◆ Exercise goal
Please reproduce the listing in its entirety, exactly as shown.
◇ ◇ ◇ ◇ ◇
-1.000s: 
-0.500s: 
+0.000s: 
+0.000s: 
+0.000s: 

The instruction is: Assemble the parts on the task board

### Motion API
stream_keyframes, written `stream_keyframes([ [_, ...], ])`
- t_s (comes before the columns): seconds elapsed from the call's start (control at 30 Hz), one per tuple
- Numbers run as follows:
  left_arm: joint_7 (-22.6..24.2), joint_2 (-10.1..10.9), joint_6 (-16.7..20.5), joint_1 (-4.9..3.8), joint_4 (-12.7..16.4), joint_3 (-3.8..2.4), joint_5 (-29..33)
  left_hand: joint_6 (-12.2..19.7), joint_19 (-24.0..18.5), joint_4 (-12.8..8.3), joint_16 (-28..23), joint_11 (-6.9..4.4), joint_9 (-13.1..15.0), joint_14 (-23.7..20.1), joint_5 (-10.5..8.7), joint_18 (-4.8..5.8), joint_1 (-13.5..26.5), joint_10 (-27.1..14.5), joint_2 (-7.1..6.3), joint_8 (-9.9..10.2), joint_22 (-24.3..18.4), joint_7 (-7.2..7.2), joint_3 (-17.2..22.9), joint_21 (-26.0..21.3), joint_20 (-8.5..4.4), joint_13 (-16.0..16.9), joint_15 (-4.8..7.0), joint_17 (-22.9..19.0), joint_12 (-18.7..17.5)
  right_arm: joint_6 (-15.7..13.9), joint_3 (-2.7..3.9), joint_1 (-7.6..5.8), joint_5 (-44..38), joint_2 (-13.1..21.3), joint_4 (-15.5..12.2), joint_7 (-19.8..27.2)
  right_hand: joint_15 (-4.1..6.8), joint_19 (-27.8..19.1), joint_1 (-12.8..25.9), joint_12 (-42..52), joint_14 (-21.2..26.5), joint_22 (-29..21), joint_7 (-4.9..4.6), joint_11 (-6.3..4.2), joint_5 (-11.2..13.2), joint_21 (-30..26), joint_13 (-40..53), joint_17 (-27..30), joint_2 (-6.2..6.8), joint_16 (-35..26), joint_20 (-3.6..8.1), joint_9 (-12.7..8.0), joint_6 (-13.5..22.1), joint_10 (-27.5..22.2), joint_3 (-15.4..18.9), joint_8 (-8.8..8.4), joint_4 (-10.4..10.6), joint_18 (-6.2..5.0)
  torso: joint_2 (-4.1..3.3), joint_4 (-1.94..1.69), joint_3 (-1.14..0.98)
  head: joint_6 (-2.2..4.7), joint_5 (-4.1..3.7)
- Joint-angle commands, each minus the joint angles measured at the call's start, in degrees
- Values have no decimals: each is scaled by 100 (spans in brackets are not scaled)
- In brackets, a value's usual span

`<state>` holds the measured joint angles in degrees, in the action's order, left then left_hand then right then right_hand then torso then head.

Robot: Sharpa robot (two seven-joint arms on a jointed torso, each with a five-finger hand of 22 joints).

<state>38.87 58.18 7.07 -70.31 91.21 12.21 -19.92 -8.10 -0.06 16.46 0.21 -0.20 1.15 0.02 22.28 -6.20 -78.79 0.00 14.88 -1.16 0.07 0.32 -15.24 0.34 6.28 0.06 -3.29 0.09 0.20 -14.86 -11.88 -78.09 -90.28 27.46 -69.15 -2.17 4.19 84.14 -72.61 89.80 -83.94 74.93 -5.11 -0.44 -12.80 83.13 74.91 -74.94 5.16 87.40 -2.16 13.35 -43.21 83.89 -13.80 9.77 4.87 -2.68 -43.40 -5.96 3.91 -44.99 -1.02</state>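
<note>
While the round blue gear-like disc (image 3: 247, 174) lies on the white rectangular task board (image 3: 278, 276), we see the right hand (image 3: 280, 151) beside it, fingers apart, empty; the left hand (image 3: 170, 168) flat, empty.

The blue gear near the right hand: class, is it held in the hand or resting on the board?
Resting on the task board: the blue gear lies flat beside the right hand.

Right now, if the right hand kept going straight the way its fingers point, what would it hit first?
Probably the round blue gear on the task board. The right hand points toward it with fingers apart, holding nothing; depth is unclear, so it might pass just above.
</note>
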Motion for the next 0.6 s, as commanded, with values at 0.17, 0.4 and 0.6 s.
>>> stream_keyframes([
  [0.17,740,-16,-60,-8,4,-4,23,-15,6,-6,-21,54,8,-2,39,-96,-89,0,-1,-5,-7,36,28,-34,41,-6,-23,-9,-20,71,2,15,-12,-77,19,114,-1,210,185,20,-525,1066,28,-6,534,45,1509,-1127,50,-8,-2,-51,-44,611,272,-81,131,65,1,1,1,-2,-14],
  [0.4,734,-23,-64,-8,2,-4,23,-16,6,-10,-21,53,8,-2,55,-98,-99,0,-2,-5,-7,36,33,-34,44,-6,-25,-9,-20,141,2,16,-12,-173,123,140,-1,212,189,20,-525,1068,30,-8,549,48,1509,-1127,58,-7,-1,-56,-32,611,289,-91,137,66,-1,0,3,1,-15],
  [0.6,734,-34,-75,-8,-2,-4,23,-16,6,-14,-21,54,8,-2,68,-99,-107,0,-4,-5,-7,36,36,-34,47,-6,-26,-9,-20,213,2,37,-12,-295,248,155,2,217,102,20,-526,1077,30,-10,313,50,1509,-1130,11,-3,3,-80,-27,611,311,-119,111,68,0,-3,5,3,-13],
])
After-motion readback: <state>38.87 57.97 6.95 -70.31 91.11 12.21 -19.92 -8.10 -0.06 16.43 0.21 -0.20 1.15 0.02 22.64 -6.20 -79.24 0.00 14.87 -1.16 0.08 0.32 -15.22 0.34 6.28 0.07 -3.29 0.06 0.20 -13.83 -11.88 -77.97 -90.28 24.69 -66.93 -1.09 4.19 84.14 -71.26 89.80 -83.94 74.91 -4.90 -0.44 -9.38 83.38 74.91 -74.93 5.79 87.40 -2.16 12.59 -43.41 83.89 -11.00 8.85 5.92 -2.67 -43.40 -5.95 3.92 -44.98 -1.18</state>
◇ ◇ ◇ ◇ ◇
◆ Solution to the problem
-1.000s: 
-0.500s: 
+0.000s: 
+0.000s: 
+0.000s: 

The instruction is: Assemble the parts on the task board

### Motion API
stream_keyframes, written `stream_keyframes([ [_, ...], ])`
- t_s (comes before the columns): seconds elapsed from the call's start (control at 30 Hz), one per tuple
- Numbers run as follows:
  left_arm: joint_7 (-22.6..24.2), joint_2 (-10.1..10.9), joint_6 (-16.7..20.5), joint_1 (-4.9..3.8), joint_4 (-12.7..16.4), joint_3 (-3.8..2.4), joint_5 (-29..33)
  left_hand: joint_6 (-12.2..19.7), joint_19 (-24.0..18.5), joint_4 (-12.8..8.3), joint_16 (-28..23), joint_11 (-6.9..4.4), joint_9 (-13.1..15.0), joint_14 (-23.7..20.1), joint_5 (-10.5..8.7), joint_18 (-4.8..5.8), joint_1 (-13.5..26.5), joint_10 (-27.1..14.5), joint_2 (-7.1..6.3), joint_8 (-9.9..10.2), joint_22 (-24.3..18.4), joint_7 (-7.2..7.2), joint_3 (-17.2..22.9), joint_21 (-26.0..21.3), joint_20 (-8.5..4.4), joint_13 (-16.0..16.9), joint_15 (-4.8..7.0), joint_17 (-22.9..19.0), joint_12 (-18.7..17.5)
  right_arm: joint_6 (-15.7..13.9), joint_3 (-2.7..3.9), joint_1 (-7.6..5.8), joint_5 (-44..38), joint_2 (-13.1..21.3), joint_4 (-15.5..12.2), joint_7 (-19.8..27.2)
  right_hand: joint_15 (-4.1..6.8), joint_19 (-27.8..19.1), joint_1 (-12.8..25.9), joint_12 (-42..52), joint_14 (-21.2..26.5), joint_22 (-29..21), joint_7 (-4.9..4.6), joint_11 (-6.3..4.2), joint_5 (-11.2..13.2), joint_21 (-30..26), joint_13 (-40..53), joint_17 (-27..30), joint_2 (-6.2..6.8), joint_16 (-35..26), joint_20 (-3.6..8.1), joint_9 (-12.7..8.0), joint_6 (-13.5..22.1), joint_10 (-27.5..22.2), joint_3 (-15.4..18.9), joint_8 (-8.8..8.4), joint_4 (-10.4..10.6), joint_18 (-6.2..5.0)
  torso: joint_2 (-4.1..3.3), joint_4 (-1.94..1.69), joint_3 (-1.14..0.98)
  head: joint_6 (-2.2..4.7), joint_5 (-4.1..3.7)
- Joint-angle commands, each minus the joint angles measured at the call's start, in degrees
- Values have no decimals: each is scaled by 100 (spans in brackets are not scaled)
- In brackets, a value's usual span

`<state>` holds the measured joint angles in degrees, in the action's order, left then left_hand then right then right_hand then torso then head.

Robot: Sharpa robot (two seven-joint arms on a jointed torso, each with a five-finger hand of 22 joints).

<state>38.87 58.18 7.07 -70.31 91.21 12.21 -19.92 -8.10 -0.06 16.46 0.21 -0.20 1.15 0.02 22.28 -6.20 -78.79 0.00 14.88 -1.16 0.07 0.32 -15.24 0.34 6.28 0.06 -3.29 0.09 0.20 -14.86 -11.88 -78.09 -90.28 27.46 -69.15 -2.17 4.19 84.14 -72.61 89.80 -83.94 74.93 -5.11 -0.44 -12.80 83.13 74.91 -74.94 5.16 87.40 -2.16 13.35 -43.21 83.89 -13.80 9.77 4.87 -2.68 -43.40 -5.96 3.91 -44.99 -1.02</state>
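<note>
While the round blue gear-like disc (image 3: 247, 174) lies on the white rectangular task board (image 3: 278, 276), we see the right hand (image 3: 280, 151) beside it, fingers apart, empty; the left hand (image 3: 170, 168) flat, empty.

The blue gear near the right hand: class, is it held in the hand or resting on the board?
Resting on the task board: the blue gear lies flat beside the right hand.

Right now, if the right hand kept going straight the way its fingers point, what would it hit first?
Probably the round blue gear on the task board. The right hand points toward it with fingers apart, holding nothing; depth is unclear, so it might pass just above.
</note>
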Motion for the next 0.6 s, as commanded, with values at 0.17, 0.4 and 0.6 s.
>>> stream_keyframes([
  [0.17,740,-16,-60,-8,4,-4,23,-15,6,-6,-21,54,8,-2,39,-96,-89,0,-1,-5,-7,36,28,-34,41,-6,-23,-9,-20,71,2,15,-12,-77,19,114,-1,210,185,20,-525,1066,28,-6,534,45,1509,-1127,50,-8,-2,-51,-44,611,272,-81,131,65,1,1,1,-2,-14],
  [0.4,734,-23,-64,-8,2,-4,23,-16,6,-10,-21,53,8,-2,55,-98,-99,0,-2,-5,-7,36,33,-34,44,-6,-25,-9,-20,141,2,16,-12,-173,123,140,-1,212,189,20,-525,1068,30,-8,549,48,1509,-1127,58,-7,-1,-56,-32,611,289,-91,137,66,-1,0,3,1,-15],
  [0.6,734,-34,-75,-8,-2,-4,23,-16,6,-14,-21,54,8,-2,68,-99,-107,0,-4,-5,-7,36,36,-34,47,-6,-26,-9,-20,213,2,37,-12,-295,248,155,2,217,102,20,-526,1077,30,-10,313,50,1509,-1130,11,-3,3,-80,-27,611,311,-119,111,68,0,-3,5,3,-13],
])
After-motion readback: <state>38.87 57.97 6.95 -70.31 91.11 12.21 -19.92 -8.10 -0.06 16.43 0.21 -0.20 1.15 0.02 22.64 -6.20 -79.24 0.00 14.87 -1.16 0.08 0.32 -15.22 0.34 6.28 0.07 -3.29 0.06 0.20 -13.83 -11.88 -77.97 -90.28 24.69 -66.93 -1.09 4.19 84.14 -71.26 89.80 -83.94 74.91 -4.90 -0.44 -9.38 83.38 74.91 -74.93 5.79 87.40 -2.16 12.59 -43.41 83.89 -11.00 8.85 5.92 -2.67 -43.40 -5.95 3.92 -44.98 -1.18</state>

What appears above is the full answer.